--- Data extract ---
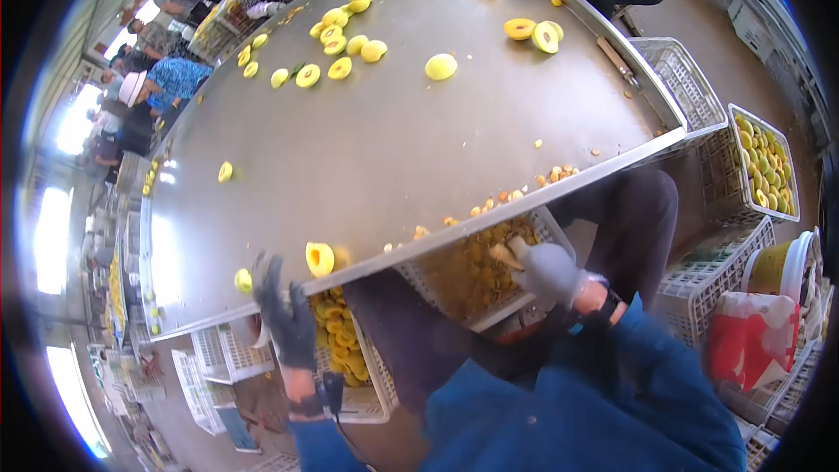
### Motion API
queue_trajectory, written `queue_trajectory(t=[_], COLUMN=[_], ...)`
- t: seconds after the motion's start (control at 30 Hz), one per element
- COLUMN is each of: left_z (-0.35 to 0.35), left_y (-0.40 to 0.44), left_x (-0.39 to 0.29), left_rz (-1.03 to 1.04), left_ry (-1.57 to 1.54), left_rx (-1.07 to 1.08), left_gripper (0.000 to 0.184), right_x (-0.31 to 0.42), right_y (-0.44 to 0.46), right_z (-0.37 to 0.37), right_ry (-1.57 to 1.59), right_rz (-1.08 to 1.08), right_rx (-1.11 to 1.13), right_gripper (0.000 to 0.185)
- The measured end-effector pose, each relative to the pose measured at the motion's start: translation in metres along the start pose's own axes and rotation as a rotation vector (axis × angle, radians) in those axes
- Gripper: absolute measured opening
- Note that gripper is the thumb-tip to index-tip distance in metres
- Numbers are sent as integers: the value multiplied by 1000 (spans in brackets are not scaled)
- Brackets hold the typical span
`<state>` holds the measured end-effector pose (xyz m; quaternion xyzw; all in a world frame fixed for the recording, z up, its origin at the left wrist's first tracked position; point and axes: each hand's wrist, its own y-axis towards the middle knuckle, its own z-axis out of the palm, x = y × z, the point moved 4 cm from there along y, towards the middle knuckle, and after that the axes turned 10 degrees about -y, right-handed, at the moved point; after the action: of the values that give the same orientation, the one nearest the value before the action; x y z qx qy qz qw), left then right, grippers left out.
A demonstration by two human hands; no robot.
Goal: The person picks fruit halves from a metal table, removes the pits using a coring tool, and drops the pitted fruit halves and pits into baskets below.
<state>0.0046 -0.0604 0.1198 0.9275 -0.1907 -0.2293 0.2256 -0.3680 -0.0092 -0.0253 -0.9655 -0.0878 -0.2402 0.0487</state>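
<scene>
Left hand: fingers extended and parted; a stone-fruit half rests just right of them on the table. Right hand: fingers closed around a blurred tan object, crate beneath them.

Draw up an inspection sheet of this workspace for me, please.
Surface: metal table with a raised rim.
Job's things: yellow fruit halves scattered on top; a crate of yellow fruit below the near edge.
Clutter: small orange-brown bits along the near edge; a wooden-handled tool lies near the right edge.
Hands: left hand, gloved, fingers extended beside a fruit half; right hand, gloved, over another crate, something tan at its fingers, too blurred to name.
Cables: what looks like a thin cord below the left wrist.
Surroundings: other people, more crates, a red-and-white bag.
</scene>
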Motion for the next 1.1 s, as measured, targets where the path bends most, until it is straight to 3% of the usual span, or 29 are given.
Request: queue_trajectory(t=[0.17,0.2,0.27,0.33,0.4,0.5,0.63,0.73,0.77,0.87,0.97,1.07,1.1], left_z=[166,215,298,377,408,395,348,277,277,203,173,161,151], left_y=[176,208,264,299,289,274,233,206,184,125,78,43,39], left_x=[-42,-34,-34,-32,-45,-44,-33,-46,-24,-87,-127,-142,-159], left_rz=[438,452,418,327,284,238,366,-260,-463,-184,-392,-326,-224], left_ry=[-140,-129,-96,-75,88,30,-65,-900,-1342,-973,-1252,-1195,-1021], left_rx=[177,185,202,251,376,403,405,483,439,361,218,85,51], left_gripper=[40,42,48,52,47,42,39,38,45,50,57,58,49], right_x=[2,10,14,13,10,10,10,4,7,21,45,60,64], right_y=[-5,-4,-2,1,6,2,2,-9,-10,-6,-1,-3,-4], right_z=[22,5,1,4,-1,5,-4,-4,-21,-54,-69,-67,-67], right_ry=[192,173,197,198,213,225,216,410,414,503,360,282,262], right_rz=[-113,-75,-27,-11,4,-21,-77,-99,-20,-27,7,-20,-13], right_rx=[-72,67,122,103,49,13,45,-70,-17,-252,-336,-383,-369], right_gripper=[21,20,21,19,19,18,17,28,29,36,33,31,30])
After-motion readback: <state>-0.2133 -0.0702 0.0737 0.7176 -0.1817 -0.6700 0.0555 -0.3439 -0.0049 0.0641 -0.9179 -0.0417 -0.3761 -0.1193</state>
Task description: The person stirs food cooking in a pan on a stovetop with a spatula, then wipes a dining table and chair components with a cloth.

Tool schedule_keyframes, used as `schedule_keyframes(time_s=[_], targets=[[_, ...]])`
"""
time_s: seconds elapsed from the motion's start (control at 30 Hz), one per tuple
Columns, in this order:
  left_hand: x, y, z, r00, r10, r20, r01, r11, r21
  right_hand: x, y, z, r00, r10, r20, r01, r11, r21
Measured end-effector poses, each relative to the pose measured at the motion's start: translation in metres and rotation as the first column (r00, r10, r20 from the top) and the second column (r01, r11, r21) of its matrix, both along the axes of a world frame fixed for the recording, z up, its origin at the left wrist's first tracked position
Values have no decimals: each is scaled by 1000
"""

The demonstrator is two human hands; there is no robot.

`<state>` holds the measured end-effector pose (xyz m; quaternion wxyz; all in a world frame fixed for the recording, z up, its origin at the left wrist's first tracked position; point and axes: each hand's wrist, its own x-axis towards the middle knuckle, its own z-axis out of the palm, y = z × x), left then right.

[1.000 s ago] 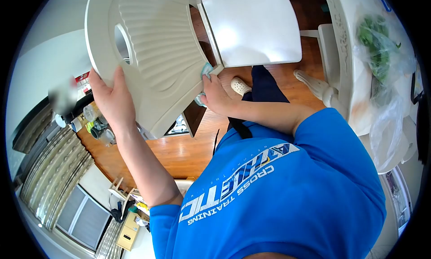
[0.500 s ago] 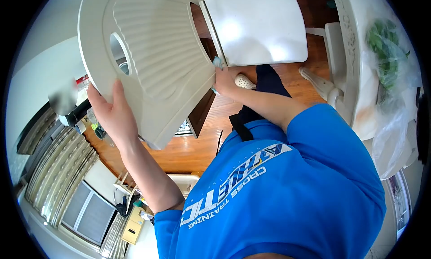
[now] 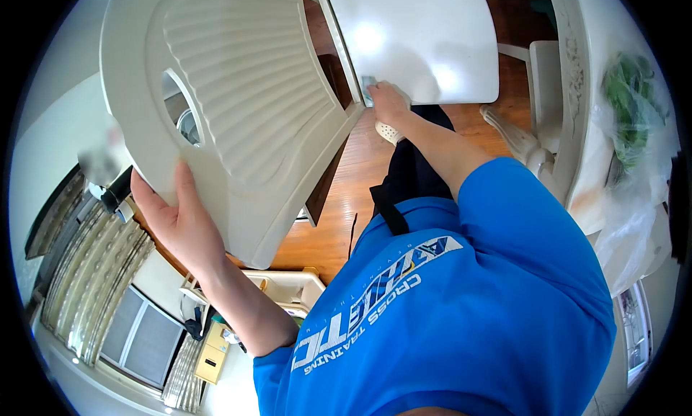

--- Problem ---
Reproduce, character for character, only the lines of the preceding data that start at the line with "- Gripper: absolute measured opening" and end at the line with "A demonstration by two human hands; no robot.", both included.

--- Result of the exercise ---
- Gripper: absolute measured opening
- Note that gripper is the thumb-tip to index-tip distance in metres
- Numbers are sent as integers: the value multiplied by 1000 (spans in brackets are not scaled)
- Brackets hold the typical span
`<state>` holds the measured end-effector pose (xyz m; quaternion xyzw; all in a world frame fixed for the recording, z up, its origin at the left wrist's first tracked position; point and axes: each hand's wrist, its own y-axis towards the middle knuckle, its own z-axis out of the palm, x = y × z, the point moved 4 cm from there along y, towards the middle knuckle, and after that the axes turned 10 degrees about -y, right-handed, at the moved point; after the action: of the values that give the same orientation, the one nearest the value before the action; x y z qx qy qz qw), left then right, grippers left out.
A demonstration by two human hands; no robot.

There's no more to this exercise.